• _Directions_
From the first line to the last, copy the material exactly and leave the pictures out.

──────

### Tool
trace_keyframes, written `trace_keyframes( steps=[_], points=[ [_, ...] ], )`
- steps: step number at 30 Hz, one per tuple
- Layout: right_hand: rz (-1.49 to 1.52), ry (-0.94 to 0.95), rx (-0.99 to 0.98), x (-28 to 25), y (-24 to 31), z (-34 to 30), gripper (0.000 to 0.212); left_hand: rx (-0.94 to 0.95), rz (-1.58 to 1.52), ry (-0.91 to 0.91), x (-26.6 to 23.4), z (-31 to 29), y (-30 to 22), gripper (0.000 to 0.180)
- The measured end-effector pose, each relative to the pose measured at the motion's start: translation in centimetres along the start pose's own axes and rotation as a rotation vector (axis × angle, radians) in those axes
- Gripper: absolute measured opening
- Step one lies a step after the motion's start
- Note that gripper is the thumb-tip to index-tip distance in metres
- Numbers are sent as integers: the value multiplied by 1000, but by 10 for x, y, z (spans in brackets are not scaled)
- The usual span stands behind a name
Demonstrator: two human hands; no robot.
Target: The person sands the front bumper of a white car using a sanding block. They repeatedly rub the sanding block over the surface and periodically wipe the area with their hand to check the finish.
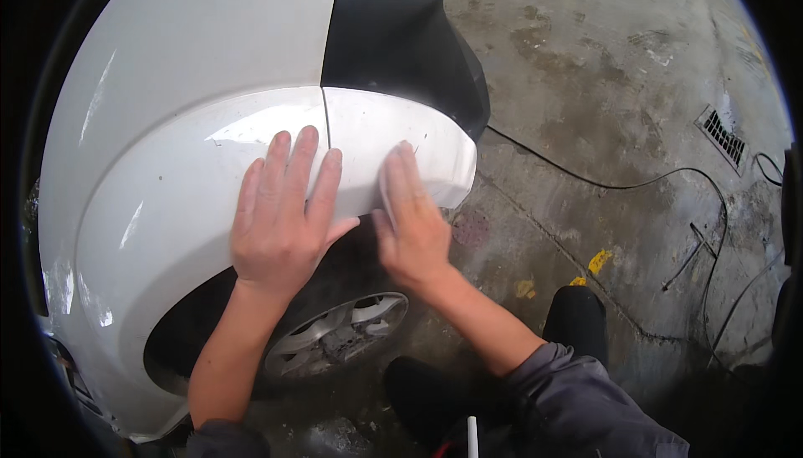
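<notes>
My left hand [283,224] lies flat with its fingers spread on the white car fender [188,144], just above the wheel arch. To its right, my right hand [411,228] presses on the white bumper corner [439,136], beyond the narrow seam. Its fingers are close together and slightly blurred. Along their left side shows a thin pale edge, perhaps of a flat piece under the fingers; I cannot make out what it is. Small dark marks dot the bumper corner. Below both hands is the wheel [343,332] with a silver rim inside the dark arch.
A black panel [393,31] adjoins the bumper corner above. Over the stained concrete floor [577,65] at right runs a black cable [619,186], near a drain grate [721,136]. My dark-clothed leg [577,324] and a slim white stick [473,437] show at the lower edge.
</notes>
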State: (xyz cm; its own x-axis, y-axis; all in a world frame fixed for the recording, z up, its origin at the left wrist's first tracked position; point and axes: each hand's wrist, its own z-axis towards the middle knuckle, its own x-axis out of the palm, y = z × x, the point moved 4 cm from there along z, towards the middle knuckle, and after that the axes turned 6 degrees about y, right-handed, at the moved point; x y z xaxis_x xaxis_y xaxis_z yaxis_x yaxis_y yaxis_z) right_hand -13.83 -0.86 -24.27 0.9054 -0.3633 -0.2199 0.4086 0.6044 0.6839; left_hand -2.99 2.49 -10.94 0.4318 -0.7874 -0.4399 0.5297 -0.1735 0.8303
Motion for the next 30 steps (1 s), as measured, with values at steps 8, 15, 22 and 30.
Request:
trace_keyframes(
  steps=[8,15,22,30],
  points=[
    [-61,13,-10,0,-5,-4,71,13,17,-6,0,0,-1,68],
    [82,-61,-22,0,2,0,69,4,16,-6,3,-1,-1,68],
    [125,14,104,-4,-8,0,71,-4,25,-15,-1,2,4,67],
    [64,134,204,-16,-15,13,70,-2,22,-21,0,4,1,67]
  ],
)
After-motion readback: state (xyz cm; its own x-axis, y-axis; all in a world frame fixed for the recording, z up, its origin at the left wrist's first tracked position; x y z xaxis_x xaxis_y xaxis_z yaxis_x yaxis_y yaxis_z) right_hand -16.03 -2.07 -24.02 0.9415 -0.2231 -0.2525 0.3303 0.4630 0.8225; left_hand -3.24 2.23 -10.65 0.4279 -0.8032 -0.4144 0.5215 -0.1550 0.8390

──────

• _Solution to this exercise_
### Tool
trace_keyframes, written `trace_keyframes( steps=[_], points=[ [_, ...] ], )`
- steps: step number at 30 Hz, one per tuple
- Layout: right_hand: rz (-1.49 to 1.52), ry (-0.94 to 0.95), rx (-0.99 to 0.98), x (-28 to 25), y (-24 to 31), z (-34 to 30), gripper (0.000 to 0.212); left_hand: rx (-0.94 to 0.95), rz (-1.58 to 1.52), ry (-0.91 to 0.91), x (-26.6 to 23.4), z (-31 to 29), y (-30 to 22), gripper (0.000 to 0.180)
- The measured end-effector pose, each relative to the pose measured at the motion's start: translation in centimetres along the start pose's own axes and rotation as a rotation vector (axis × angle, radians) in those axes
- Gripper: absolute measured opening
- Step one lies a step after the motion's start
- Note that gripper is the thumb-tip to index-tip distance in metres
- Numbers are sent as integers: the value multiplied by 1000, but by 10 for x, y, z (spans in brackets are not scaled)
- The usual span stands behind a name
Demonstrator: two human hands; no robot.
Target: The person sands the front bumper of a white car using a sanding block. They repeatedly rub the sanding block over the surface and periodically wipe the area with their hand to check the finish.
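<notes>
My left hand [283,224] lies flat with its fingers spread on the white car fender [188,144], just above the wheel arch. To its right, my right hand [411,228] presses on the white bumper corner [439,136], beyond the narrow seam. Its fingers are close together and slightly blurred. Along their left side shows a thin pale edge, perhaps of a flat piece under the fingers; I cannot make out what it is. Small dark marks dot the bumper corner. Below both hands is the wheel [343,332] with a silver rim inside the dark arch.
A black panel [393,31] adjoins the bumper corner above. Over the stained concrete floor [577,65] at right runs a black cable [619,186], near a drain grate [721,136]. My dark-clothed leg [577,324] and a slim white stick [473,437] show at the lower edge.
</notes>
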State: (xyz cm; its own x-axis, y-axis; all in a world frame fixed for the recording, z up, its origin at the left wrist's first tracked position; point and axes: each hand's wrist, its own z-axis towards the middle knuckle, its own x-axis out of the palm, y = z × x, the point moved 4 cm from there along z, towards the middle knuckle, and after that the axes turned 6 degrees about y, right-handed, at the moved point; x y z xaxis_x xaxis_y xaxis_z yaxis_x yaxis_y yaxis_z) right_hand -13.83 -0.86 -24.27 0.9054 -0.3633 -0.2199 0.4086 0.6044 0.6839; left_hand -2.99 2.49 -10.94 0.4318 -0.7874 -0.4399 0.5297 -0.1735 0.8303
Motion for the next 30 steps (1 s), as measured, with values at steps 8, 15, 22 and 30.
Request:
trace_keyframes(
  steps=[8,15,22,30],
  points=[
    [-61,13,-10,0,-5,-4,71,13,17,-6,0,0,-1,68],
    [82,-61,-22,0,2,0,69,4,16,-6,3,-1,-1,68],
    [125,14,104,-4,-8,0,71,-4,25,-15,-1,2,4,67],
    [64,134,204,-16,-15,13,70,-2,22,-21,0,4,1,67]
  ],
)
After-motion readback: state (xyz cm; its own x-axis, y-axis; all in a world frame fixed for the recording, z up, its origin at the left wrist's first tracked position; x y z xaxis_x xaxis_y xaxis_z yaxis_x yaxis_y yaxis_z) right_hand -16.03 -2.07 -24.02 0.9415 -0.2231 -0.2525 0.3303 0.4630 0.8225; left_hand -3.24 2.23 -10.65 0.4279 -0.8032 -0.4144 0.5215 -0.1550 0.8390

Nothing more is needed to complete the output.